### [Task to carry out]
The listing is to be printed word for word, pictures omitted.

### [Material provided]
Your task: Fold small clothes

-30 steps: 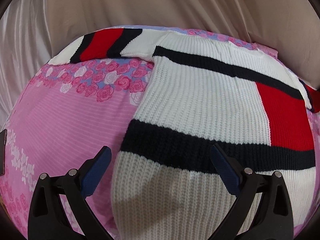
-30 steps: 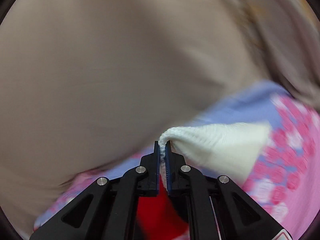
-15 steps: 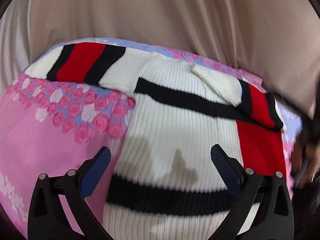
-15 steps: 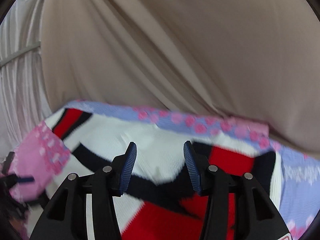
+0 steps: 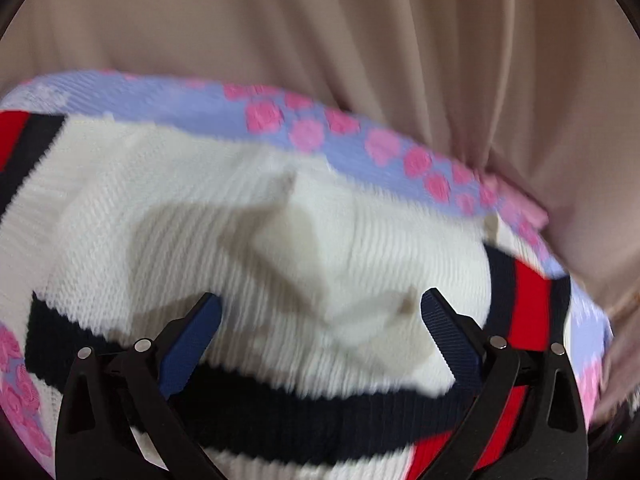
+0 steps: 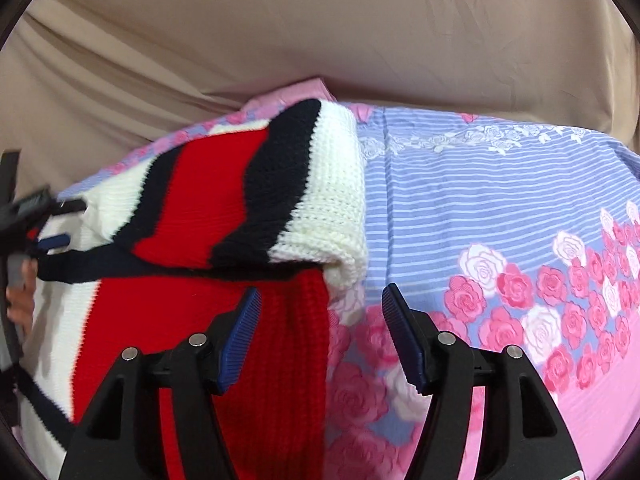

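The knitted sweater (image 5: 168, 216) lies spread on the floral bedsheet (image 6: 500, 200), close to the sheet's far edge where the beige curtain (image 5: 360, 40) hangs behind it. One sleeve (image 6: 256, 192), banded red, navy and white, is already folded in across the body, its cuff resting near the sweater's right edge. At the far left of the left wrist view the other sleeve's stripes (image 5: 24, 140) run out sideways, so that side looks not yet folded, and the body itself has not been doubled over. The left gripper (image 5: 320, 316) hovers over the white chest with its fingers wide apart and nothing between them. The right gripper (image 6: 320, 312) is likewise spread wide and empty, above the sweater's right edge where red knit meets sheet. Judging by this, the fold is in its early part.
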The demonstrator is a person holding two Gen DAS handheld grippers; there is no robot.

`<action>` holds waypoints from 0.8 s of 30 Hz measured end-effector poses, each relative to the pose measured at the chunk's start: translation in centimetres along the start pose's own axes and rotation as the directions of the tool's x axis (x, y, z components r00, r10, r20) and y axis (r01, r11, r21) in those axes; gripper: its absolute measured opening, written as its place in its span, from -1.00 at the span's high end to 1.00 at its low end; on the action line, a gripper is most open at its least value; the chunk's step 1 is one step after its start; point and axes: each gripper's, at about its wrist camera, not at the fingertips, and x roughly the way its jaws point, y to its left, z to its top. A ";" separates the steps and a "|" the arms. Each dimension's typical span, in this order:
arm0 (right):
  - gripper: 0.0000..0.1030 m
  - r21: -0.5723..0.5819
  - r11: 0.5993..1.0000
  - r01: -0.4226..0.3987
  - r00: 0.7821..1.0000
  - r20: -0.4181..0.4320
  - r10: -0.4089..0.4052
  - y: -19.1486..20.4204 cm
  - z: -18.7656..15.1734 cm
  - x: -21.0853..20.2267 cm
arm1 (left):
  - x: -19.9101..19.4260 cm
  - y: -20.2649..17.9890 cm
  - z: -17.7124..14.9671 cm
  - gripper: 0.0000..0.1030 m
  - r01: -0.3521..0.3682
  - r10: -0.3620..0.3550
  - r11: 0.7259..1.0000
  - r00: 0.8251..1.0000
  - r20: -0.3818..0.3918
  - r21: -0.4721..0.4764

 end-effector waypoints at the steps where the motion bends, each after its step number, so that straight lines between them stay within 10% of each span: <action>1: -0.20 0.000 1.000 0.003 1.000 -0.006 -0.003 -0.2 0.0 0.5 | -0.4 -0.4 0.2 -0.06 0.010 -0.011 1.000 1.000 0.021 0.013; 3: 0.01 0.002 1.000 0.003 1.000 0.001 -0.003 -0.2 0.6 1.1 | -1.4 -1.3 1.1 0.83 0.051 -0.053 0.996 0.998 0.029 0.069; 5: 0.60 0.015 1.000 -0.008 0.999 0.036 0.007 -0.3 1.5 0.7 | -4.0 -0.9 1.7 0.86 0.107 -0.112 0.992 0.991 0.077 0.063; 8: 0.70 0.066 0.992 -0.105 0.988 0.119 0.097 -0.7 2.4 -1.5 | -7.6 0.1 1.6 0.86 0.101 -0.118 0.989 0.978 0.173 0.106; 15: 0.68 0.048 0.998 -0.052 0.998 0.030 0.050 -0.4 1.6 1.4 | -2.6 5.7 -1.1 0.86 -0.041 0.039 0.998 0.999 0.038 0.047; 24: 0.35 0.052 0.999 -0.001 0.996 0.085 -0.003 -0.1 0.7 -4.3 | -2.4 4.1 -1.8 0.83 -0.096 0.084 0.988 0.992 0.099 0.121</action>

### [The answer]
Your task: Fold small clothes

-30 steps: 
-30 steps: 
-15 steps: 
-15 steps: 
+0 steps: 
+0 steps: 

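The knitted sweater (image 5: 168, 216) lies spread on the floral bedsheet (image 6: 500, 200), close to the sheet's far edge where the beige curtain (image 5: 360, 40) hangs behind it. One sleeve (image 6: 256, 192), banded red, navy and white, is already folded in across the body, its cuff resting near the sweater's right edge. At the far left of the left wrist view the other sleeve's stripes (image 5: 24, 140) run out sideways, so that side looks not yet folded, and the body itself has not been doubled over. The left gripper (image 5: 320, 316) hovers over the white chest with its fingers wide apart and nothing between them. The right gripper (image 6: 320, 312) is likewise spread wide and empty, above the sweater's right edge where red knit meets sheet. Judging by this, the fold is in its early part.
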The demonstrator is a person holding two Gen DAS handheld grippers; there is no robot.

`<action>` holds waypoints from 0.8 s of 30 Hz measured end-effector poses, each relative to the pose measured at the chunk's start: translation in centimetres along the start pose's own axes and rotation as the directions of the tool's x axis (x, y, z components r00, r10, r20) and y axis (r01, r11, r21) in those axes; gripper: its absolute measured opening, written as its place in its span, from -1.00 at the span's high end to 1.00 at its low end; on the action line, a gripper is most open at its least value; the chunk's step 1 is one step after its start; point and axes: each gripper's, at about its wrist camera, not at the fingertips, and x roughly the way its jaws point, y to its left, z to its top. A ";" separates the steps and a "|" the arms. Each dimension's typical span, in this order:
arm0 (right):
  - gripper: 0.0000..0.1030 m
  - r21: -0.5723..0.5819
  - r11: 0.5993..1.0000
  - r01: -0.4226..0.3987
  - r00: 0.7821..1.0000
  - r20: -0.4181..0.4320
  - r10: -0.4089..0.4052
  - y: -19.1486..20.4204 cm
  - z: -18.7656..15.1734 cm
  - x: -21.0853..20.2267 cm
arm1 (left):
  - x: -19.9101..19.4260 cm
  - y: -20.2649..17.9890 cm
  - z: -17.7124..14.9671 cm
  - gripper: 0.0000..0.1030 m
  - r01: -0.3521..0.3682
  - r10: -0.3620..0.3550
  - r11: 0.7259..1.0000
  - r00: 0.8251..1.0000
  - r20: -0.3818..0.3918
  - r21: -0.4721..0.4764

 end-effector waypoints at the steps where the motion bends, each after its step number, so that straight lines between them stay within 10% of each span: <action>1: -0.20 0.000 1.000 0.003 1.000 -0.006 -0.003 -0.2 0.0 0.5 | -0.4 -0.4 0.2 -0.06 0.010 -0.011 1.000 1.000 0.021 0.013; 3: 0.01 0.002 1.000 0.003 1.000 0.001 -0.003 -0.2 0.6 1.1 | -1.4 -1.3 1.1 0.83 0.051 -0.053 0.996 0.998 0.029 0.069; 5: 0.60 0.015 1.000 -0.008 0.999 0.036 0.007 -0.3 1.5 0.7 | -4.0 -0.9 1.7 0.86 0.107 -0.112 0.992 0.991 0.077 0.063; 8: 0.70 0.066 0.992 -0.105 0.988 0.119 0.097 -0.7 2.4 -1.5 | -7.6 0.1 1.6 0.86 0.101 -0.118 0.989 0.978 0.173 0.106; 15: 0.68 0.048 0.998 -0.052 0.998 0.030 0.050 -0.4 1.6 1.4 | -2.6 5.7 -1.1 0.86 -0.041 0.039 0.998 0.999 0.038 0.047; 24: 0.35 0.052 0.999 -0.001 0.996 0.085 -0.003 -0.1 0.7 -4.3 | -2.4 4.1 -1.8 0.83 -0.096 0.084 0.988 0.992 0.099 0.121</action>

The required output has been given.